* Exercise details: All entries below are to be reproduced precisely as they stand, without the pictures.

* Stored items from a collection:
[Start of section]

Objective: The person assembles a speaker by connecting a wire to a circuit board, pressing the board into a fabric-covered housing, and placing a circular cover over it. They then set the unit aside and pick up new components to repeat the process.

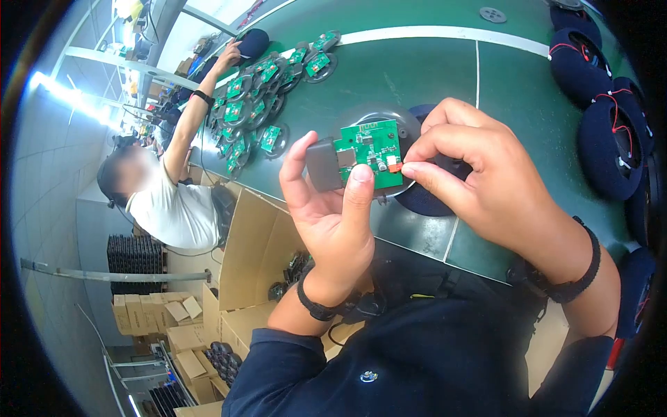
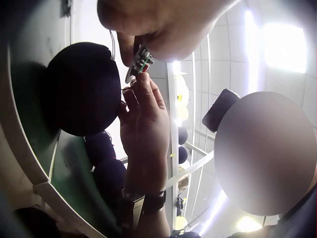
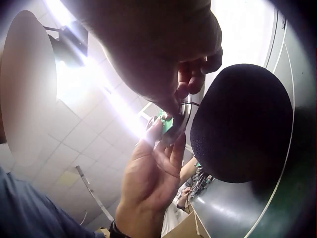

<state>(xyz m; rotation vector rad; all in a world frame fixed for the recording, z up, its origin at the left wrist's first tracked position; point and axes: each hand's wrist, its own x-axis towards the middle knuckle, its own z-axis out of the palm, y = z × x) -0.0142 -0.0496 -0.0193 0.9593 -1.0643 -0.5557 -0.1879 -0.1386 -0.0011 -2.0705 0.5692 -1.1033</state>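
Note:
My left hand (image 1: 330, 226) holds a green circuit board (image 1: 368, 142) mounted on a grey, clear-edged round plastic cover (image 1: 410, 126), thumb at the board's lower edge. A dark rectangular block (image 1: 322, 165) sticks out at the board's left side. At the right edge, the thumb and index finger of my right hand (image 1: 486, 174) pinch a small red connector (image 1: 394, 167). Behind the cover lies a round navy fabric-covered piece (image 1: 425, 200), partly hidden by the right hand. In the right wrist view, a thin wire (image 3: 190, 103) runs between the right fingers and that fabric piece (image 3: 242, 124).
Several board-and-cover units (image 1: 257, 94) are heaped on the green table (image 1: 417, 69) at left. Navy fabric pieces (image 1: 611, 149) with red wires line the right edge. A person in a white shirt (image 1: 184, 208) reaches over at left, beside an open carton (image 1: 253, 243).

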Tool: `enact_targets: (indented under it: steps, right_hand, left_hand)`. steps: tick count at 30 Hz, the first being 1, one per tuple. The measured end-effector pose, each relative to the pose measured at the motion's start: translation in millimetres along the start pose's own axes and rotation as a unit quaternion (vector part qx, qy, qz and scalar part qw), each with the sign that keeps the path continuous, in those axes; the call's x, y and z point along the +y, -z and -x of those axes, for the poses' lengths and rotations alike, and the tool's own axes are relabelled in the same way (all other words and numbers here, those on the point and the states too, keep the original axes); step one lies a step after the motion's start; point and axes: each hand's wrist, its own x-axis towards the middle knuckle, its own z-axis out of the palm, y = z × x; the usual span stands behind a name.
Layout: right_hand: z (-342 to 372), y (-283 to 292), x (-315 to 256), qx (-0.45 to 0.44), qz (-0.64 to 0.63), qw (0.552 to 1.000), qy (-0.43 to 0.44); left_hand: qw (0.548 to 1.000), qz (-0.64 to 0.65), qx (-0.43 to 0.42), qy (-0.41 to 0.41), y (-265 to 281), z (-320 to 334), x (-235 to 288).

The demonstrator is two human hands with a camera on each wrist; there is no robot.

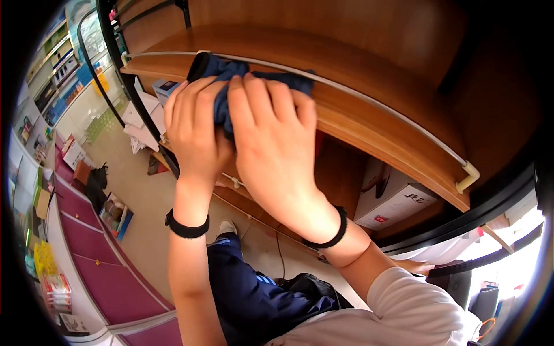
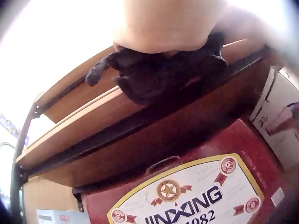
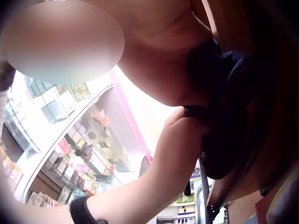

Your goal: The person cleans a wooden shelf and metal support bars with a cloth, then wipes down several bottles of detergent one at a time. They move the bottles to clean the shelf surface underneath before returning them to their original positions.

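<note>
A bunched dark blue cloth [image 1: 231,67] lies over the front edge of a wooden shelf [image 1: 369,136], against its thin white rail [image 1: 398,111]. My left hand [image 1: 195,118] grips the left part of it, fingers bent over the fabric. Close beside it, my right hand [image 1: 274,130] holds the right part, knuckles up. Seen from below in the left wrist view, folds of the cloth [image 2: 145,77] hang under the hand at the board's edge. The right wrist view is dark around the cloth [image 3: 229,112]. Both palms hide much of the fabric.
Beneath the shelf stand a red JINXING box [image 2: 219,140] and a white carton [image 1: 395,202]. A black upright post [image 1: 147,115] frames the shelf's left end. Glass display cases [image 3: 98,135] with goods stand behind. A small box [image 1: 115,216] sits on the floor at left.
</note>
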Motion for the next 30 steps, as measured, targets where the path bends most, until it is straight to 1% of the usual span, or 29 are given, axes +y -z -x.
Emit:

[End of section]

* Solution for this exercise:
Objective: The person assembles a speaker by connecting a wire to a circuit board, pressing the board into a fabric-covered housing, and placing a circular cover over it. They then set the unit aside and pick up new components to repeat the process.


<state>(xyz m; rotation vector rad; all in a world frame fixed for the recording, z up, its origin at the left wrist's first tracked position; point and axes: each hand's wrist, its own x-axis towards the middle knuckle, its own z-axis out of the palm, y = z × x) -0.0142 -0.0496 -0.0193 0.9593 -1.0643 -0.5557 -0.1879 -0.1386 -0.0011 -2.0705 0.5692 -1.1033</state>
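Note:
My left hand (image 1: 330, 226) holds a green circuit board (image 1: 368, 142) mounted on a grey, clear-edged round plastic cover (image 1: 410, 126), thumb at the board's lower edge. A dark rectangular block (image 1: 322, 165) sticks out at the board's left side. At the right edge, the thumb and index finger of my right hand (image 1: 486, 174) pinch a small red connector (image 1: 394, 167). Behind the cover lies a round navy fabric-covered piece (image 1: 425, 200), partly hidden by the right hand. In the right wrist view, a thin wire (image 3: 190, 103) runs between the right fingers and that fabric piece (image 3: 242, 124).
Several board-and-cover units (image 1: 257, 94) are heaped on the green table (image 1: 417, 69) at left. Navy fabric pieces (image 1: 611, 149) with red wires line the right edge. A person in a white shirt (image 1: 184, 208) reaches over at left, beside an open carton (image 1: 253, 243).
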
Tool: `enact_targets: (indented under it: steps, right_hand, left_hand)`. steps: tick count at 30 Hz, the first being 1, one per tuple. The measured end-effector pose, each relative to the pose measured at the motion's start: translation in millimetres along the start pose's own axes and rotation as a unit quaternion (vector part qx, qy, qz and scalar part qw), each with the sign that keeps the path continuous, in those axes; the call's x, y and z point along the +y, -z and -x of those axes, for the poses' lengths and rotations alike, and the tool's own axes are relabelled in the same way (all other words and numbers here, those on the point and the states too, keep the original axes); step one lies a step after the motion's start; point and axes: each hand's wrist, its own x-axis towards the middle knuckle, its own z-axis out of the palm, y = z × x; the usual span stands behind a name.
Layout: right_hand: z (-342 to 372), y (-283 to 292), x (-315 to 256), qx (-0.45 to 0.44), qz (-0.64 to 0.63), qw (0.552 to 1.000), qy (-0.43 to 0.44); left_hand: qw (0.548 to 1.000), qz (-0.64 to 0.65), qx (-0.43 to 0.42), qy (-0.41 to 0.41), y (-265 to 281), z (-320 to 334), x (-235 to 288).

The demonstrator is two human hands with a camera on each wrist; there is no robot.


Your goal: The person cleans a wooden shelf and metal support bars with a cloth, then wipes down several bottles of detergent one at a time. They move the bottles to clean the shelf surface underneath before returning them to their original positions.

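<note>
A bunched dark blue cloth [image 1: 231,67] lies over the front edge of a wooden shelf [image 1: 369,136], against its thin white rail [image 1: 398,111]. My left hand [image 1: 195,118] grips the left part of it, fingers bent over the fabric. Close beside it, my right hand [image 1: 274,130] holds the right part, knuckles up. Seen from below in the left wrist view, folds of the cloth [image 2: 145,77] hang under the hand at the board's edge. The right wrist view is dark around the cloth [image 3: 229,112]. Both palms hide much of the fabric.
Beneath the shelf stand a red JINXING box [image 2: 219,140] and a white carton [image 1: 395,202]. A black upright post [image 1: 147,115] frames the shelf's left end. Glass display cases [image 3: 98,135] with goods stand behind. A small box [image 1: 115,216] sits on the floor at left.
</note>
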Motion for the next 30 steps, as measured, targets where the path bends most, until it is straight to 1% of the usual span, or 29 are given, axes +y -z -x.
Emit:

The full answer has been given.